On the next day of competition, Norman was due to run in the 220yds final. After her excellent preliminary races, Norman and Preston set their sites on the world record, however, Norman woke in the morning with a head cold. Not at her best, she could not improve her time, but was still too good for the field, leading an Australian clean sweep of the medals with 24.7 seconds.

After the 220yds win, Norman ran the first 220yds leg in the winning Australian 660yds relay team and this gave her a record five gold medals in track and field, which has never been beaten by a female (Ian Thorpe won six gold medals at the 2002 Manchester Commonwealth Games). She was, by far, the biggest star of the Games - a first for a woman - and gave the Australian crowds something to cheer about on the track, with Australian men finding gold medals difficult to win.

Back in Perth, she had worked as a senior clerk in a Perth wholesale electrical store but on her return from Sydney, she was feted as a champion and immediately offered a column in the local press and a weekly spot on the radio. She was invited to many sporting championships and civic affairs and her photograph was regularly featured in the press.

Norman realised that she would need to make some changes if she hoped to compete in the Olympic Games, her fondest dream. A move to the eastern states was seen as a necessity if she was serious about challenging for honours in 1940. Perth did not have the opposition, or more particularly the facilities that a prospective champion would need. So, in early 1939, Norman moved to Sydney to win her way into the Australian team.

By mid 1939, it was becoming clear to all that, with developments in Europe and around the world, the 1940 Games would not be going ahead. However, Norman prepared herself for one more major competition; the 1940 national championships, to be held in Perth for the first time.

Leading up to the nationals she won the New South Wales state titles in the long jump and 90yds hurdles, equalling her national record time in the latter event, and anchoring her South Sydney relay team to victory. At the championships, she was welcomed back to Perth in fine style and she was given the honour of reading the oath of amateurism in the opening ceremony. Norman won the long jump and set an Australian record in the 90yds hurdles before assisting the NSW team to win the relay, also setting an Australian record.

Though she was competing in Perth as a member of the NSW team, she had left a great mark on Western Australian athletics.

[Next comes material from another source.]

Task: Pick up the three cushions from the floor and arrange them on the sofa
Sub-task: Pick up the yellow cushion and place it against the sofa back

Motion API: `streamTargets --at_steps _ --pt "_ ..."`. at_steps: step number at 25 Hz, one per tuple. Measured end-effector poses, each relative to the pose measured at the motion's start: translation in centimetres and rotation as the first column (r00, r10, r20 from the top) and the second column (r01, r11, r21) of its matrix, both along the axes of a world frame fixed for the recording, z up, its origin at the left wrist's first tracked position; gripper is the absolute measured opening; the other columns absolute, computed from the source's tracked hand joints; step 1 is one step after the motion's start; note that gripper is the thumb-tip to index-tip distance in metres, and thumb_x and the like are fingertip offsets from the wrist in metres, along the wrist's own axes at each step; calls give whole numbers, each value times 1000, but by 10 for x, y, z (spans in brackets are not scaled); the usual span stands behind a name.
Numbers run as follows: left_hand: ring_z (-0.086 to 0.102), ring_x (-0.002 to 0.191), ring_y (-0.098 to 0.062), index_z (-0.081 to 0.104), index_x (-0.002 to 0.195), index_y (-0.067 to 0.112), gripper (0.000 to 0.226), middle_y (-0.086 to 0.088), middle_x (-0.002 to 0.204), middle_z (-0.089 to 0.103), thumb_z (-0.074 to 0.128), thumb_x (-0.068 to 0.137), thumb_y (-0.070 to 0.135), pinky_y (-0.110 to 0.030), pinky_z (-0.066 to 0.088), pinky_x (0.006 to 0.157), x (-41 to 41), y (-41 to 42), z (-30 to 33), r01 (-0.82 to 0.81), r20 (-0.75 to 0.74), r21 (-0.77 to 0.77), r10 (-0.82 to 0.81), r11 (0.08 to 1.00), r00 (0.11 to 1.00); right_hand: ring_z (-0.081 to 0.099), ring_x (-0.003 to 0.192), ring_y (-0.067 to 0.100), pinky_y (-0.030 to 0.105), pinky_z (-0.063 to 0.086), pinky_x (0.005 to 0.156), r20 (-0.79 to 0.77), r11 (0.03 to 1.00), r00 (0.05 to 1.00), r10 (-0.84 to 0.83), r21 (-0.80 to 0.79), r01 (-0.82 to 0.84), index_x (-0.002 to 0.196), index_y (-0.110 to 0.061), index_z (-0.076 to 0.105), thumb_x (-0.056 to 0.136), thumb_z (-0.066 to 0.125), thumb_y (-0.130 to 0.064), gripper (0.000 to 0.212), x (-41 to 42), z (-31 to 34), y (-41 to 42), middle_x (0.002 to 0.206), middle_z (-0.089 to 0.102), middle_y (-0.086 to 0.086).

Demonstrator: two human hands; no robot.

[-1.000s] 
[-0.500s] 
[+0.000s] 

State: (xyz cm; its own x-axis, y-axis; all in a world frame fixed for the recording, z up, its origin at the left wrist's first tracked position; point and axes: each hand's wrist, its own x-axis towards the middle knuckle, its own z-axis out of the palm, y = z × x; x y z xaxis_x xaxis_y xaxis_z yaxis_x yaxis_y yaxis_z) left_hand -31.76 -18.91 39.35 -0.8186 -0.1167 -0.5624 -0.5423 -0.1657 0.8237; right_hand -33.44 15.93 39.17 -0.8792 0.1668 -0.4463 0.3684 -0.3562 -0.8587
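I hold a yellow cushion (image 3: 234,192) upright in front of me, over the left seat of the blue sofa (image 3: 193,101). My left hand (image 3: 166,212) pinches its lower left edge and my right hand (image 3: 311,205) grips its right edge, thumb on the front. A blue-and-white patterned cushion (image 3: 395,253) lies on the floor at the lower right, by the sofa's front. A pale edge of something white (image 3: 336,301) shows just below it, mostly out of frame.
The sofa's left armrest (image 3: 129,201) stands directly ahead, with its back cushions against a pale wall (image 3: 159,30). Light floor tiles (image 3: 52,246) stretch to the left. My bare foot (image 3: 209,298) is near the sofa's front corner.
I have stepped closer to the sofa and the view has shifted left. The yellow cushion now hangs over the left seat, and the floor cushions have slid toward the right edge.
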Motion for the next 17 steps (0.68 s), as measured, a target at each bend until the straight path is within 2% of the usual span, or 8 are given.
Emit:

The formation of the Western Australian clubs and associations were primarily due to her

After the 1940 championships, there is no further record of Norman competing in athletics. She remained living in Sydney and when she passed away in 1983, she was still the most successful female athlete to compete in a Commonwealth Games and one of the most important Australian athletes of all time.

She was made a Member of the Order of the British Empire in 1982 for her services to sport, in particular athletics.